Arts industry in shock after the dismissal of SA State Theatre deputy director Nyamza
The arts industry has reacted with shock to the dismissal of the South African State Theatre (SAST) deputy director Mamela Nyamza.
Nyamza, an award-winning director and choreographer from Cape Town, joined the State Theatre in November last year. She was fired on November 25, 2019.
Most dance and arts people have voiced their concerns and were worried that her dismissal will affect the Dance Umbrella programme that has given many young artists a platform to shine.
Nyamza posted a short statement on Facebook confirming her dismissal. However, the talented dancer could no state the reasons behind her sacking.

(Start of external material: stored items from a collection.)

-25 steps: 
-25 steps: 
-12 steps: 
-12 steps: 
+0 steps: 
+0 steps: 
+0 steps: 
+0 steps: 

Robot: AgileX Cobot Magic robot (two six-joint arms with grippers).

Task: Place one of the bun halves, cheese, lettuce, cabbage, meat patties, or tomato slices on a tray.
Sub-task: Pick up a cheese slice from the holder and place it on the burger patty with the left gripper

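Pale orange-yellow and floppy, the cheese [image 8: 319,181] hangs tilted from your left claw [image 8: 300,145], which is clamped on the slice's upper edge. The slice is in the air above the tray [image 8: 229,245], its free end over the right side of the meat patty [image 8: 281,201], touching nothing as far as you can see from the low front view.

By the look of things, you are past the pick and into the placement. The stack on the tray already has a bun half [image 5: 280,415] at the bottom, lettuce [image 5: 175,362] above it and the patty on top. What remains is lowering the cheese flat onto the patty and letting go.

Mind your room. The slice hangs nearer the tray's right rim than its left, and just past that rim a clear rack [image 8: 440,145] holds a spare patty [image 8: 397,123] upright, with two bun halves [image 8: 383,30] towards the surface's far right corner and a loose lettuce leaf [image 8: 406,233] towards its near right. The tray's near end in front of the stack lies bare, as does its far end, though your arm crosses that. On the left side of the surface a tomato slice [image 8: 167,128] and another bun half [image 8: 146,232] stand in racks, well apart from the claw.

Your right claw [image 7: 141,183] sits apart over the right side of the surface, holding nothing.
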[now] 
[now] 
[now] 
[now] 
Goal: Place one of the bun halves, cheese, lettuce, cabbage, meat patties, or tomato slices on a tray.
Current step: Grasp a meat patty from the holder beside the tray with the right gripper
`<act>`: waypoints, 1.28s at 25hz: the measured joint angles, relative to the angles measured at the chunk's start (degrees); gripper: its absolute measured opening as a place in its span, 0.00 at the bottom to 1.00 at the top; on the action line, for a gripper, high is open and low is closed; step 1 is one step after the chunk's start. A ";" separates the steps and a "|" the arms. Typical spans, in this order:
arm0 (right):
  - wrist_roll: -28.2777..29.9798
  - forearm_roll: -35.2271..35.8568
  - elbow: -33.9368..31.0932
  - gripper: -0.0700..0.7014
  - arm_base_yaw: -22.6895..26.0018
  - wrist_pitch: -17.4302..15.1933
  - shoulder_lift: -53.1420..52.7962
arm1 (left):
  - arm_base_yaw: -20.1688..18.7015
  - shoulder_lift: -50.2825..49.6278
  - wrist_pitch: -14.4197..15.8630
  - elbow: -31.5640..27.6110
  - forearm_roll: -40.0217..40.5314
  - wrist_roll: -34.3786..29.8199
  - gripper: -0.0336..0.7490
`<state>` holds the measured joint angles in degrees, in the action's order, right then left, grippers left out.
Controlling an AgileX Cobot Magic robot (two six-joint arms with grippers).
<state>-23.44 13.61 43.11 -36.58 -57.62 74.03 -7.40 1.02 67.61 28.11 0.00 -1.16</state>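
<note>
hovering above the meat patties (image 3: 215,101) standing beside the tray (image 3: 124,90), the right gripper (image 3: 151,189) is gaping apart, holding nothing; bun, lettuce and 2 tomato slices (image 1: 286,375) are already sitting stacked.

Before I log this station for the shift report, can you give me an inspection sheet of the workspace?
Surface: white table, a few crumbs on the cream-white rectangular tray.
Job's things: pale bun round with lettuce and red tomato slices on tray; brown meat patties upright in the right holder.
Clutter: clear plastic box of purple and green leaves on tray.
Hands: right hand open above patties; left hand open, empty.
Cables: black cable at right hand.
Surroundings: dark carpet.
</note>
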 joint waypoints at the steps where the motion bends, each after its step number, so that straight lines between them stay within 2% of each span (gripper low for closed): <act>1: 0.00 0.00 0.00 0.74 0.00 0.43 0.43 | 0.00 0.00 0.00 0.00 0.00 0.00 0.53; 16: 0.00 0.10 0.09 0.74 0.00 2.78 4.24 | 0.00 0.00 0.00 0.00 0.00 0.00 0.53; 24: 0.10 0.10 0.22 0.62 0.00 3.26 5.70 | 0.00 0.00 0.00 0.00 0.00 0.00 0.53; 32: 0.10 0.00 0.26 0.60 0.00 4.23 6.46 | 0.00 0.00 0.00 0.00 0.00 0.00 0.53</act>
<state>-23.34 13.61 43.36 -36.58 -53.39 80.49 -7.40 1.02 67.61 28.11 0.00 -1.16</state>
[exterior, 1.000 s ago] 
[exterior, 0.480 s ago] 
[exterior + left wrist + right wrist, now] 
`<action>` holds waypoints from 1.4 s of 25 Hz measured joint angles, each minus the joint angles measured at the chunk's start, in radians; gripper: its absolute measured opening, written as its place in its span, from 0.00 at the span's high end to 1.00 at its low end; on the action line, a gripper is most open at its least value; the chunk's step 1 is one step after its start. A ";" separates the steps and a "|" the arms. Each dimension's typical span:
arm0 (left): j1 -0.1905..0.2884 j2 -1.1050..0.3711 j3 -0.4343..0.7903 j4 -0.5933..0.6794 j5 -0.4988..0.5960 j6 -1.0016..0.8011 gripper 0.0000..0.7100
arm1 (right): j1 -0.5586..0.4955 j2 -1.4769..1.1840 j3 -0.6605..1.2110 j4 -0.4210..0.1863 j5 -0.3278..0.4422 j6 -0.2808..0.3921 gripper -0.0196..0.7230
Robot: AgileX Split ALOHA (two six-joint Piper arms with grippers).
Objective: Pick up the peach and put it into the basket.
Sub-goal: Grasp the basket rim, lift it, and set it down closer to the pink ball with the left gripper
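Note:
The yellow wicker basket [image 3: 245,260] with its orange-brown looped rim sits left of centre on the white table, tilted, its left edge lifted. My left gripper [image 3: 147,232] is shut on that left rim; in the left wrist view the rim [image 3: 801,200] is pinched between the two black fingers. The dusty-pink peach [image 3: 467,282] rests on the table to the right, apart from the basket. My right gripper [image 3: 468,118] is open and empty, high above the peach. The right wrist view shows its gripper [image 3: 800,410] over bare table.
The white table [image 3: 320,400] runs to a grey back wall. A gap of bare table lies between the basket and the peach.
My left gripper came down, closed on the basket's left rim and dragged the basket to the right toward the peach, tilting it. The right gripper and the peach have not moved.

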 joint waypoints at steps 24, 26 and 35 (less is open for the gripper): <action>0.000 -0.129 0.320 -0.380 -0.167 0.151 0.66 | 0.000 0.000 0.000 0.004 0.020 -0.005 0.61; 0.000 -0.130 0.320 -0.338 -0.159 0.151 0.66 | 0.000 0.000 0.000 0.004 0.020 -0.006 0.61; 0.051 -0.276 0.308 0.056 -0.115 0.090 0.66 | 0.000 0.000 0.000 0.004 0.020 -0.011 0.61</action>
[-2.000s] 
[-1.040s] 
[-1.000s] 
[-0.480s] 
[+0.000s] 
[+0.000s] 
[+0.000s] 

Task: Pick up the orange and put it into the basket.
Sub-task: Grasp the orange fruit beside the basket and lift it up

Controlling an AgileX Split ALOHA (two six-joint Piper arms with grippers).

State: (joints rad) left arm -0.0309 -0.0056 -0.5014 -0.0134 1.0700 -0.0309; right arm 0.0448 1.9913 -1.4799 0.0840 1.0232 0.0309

“I am forced to issue a very short statement because I have just seen that my dismissal from the South African State Theatre is on social media already. I want to confirm that I have been summarily dismissed by the South African State Theatre as its employee and from my post of deputy artistic director as from the 25th November 2019. The matter is now sub-judice.”
Nyamza further made it clear that she will not be doing any interviews regarding the matter because it was still sub judice. Seasoned choreographer Gregory Maqoma said Nyamza’s dismissal was sending a strong signal that the long battle to have a dance curator in a state-funded institution was not yet a settled matter.
CEO of South African State Theatre Dr Sibongiseni Mkhize assured arts and dance activists that Nyamza's dismissal had not thing to do with personal attacks. He explained that Nyamza was dismissed because of the accusatory statement she made during an event in Cape Town at the end of July.
"She was fired for the speech she made during the opening of Dance Umbrella Africa, a collaboration project between SAST and Arts Cape. She made remarks that were untrue about Arts Cape, including wanting to challenge their board and accusing them of not having done their job in regards to publicising and marketing the event. The statements were untrue."
"The termination of her contract has nothing to do with personal attack, it has to do with accusatory statements about the partner of the program. She went through the process, everything was done in line with all the policies of SAST."
“ It is important for us as practitioners to understand the dynamics of what could have transpired to lead to such a drastic decision. It has to be noted that Mamela’s appointment and, most important, her commitment to dance cannot be overruled. It is imperative to understand what went wrong to what we thought was a hopeful direction taken. SAST need to engage us in this, please make us understand; as custodians of that festival, we deserve at the least the respect to be informed properly.”
Paschal Dube said on Facebook: “These are devastating news, just when we were still excited and looking forward to more of her new and fresh arts administration and curatorial skill. Our publicly funded cultural institutions really need a twist of new and 21st century aligned administrators who will lead these institutions to greater heights. We hope for a clarification on this matter soon... I know Mamela as a fantastic dancer and choreographer and surely given her long experience in the sector she has great administration expertise.”
Nyamza's professional dance journey began when she enrolled with Tshwane University of Technology, where she obtained her national diploma in ballet. In 1997, she was the resident dancer and choreographer for the theatre.
She has produced controversial shows such as De-Apart-Hate, Hatched, and I Stand Corrected, which was produced in collaboration with UK-based artist Mojisola Adebayo.
Her other shows include Isingqala, Amafongkong, and African Footprints. Her immense contribution to dance and the arts broadly saw her being the first dance artist to be chosen as the Featured Artist at the 2018 National Arts Festival.